Look through the material below and return every line that contains "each".

* **Exercise data**:

------------------------------------------------------------

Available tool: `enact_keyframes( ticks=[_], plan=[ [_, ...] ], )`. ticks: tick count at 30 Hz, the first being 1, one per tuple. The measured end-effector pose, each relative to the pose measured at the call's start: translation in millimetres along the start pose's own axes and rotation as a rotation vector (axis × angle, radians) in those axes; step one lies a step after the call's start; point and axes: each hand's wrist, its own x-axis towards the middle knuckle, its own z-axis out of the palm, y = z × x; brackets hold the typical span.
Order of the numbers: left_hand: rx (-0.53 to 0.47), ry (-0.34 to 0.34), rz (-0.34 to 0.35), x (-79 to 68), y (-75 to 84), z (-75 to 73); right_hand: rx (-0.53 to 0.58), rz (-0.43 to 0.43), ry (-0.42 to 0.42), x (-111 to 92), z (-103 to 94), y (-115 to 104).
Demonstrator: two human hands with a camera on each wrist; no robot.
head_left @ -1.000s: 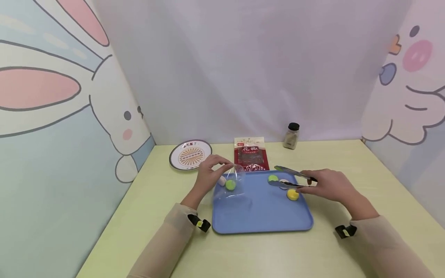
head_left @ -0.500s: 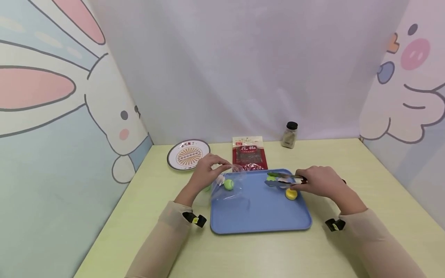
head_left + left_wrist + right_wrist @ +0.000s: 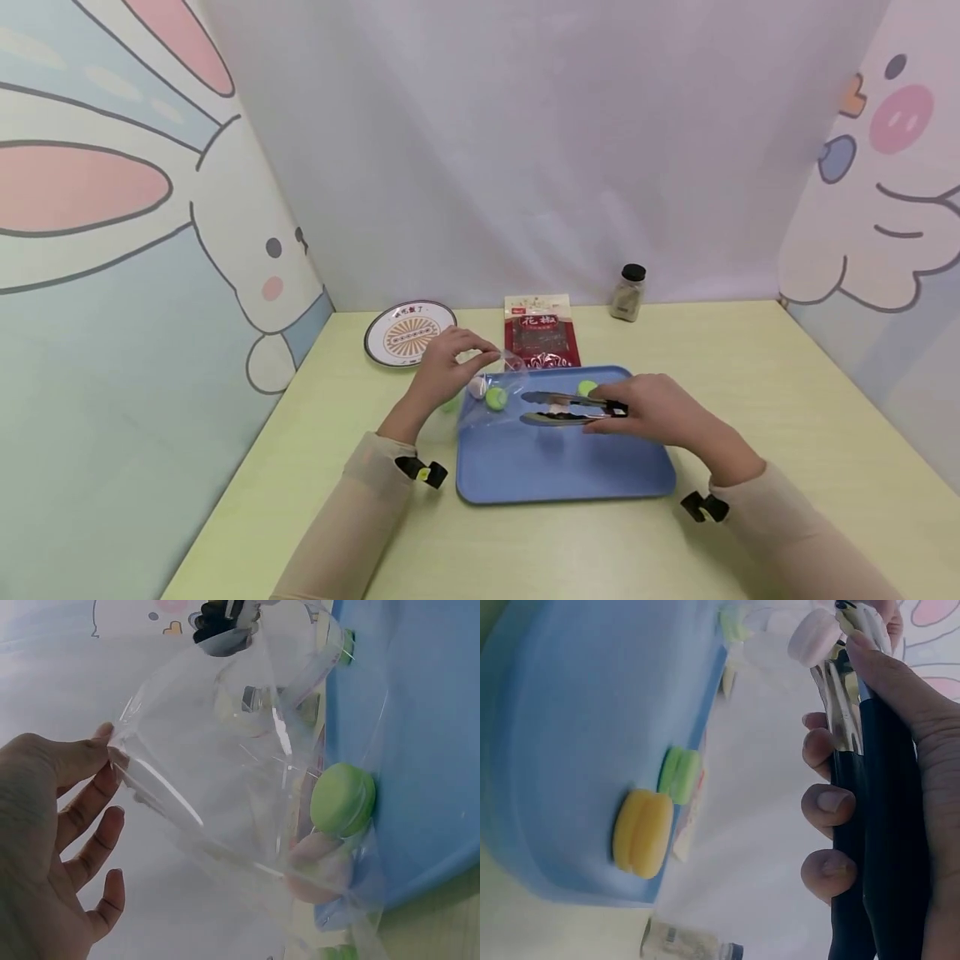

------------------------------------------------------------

* **Output**:
Available tool: `enact_keyframes( ticks=[_], plan=[ [_, ...] ], )`. ticks: tick count at 30 Hz, the first being 1, one per tuple. The measured end-effector pose, each relative to the pose measured at the call's start: translation in millimetres along the start pose's own axes and rotation as a rotation vector (axis × angle, radians) in those axes; step one lies a step after the call's start; point and axes: each hand's wrist, its own x-axis towards the middle knuckle, its own z-axis out of the palm, y = z × x; brackets hold the typical span.
Demonstrator: two human hands with a camera on each wrist; no robot.

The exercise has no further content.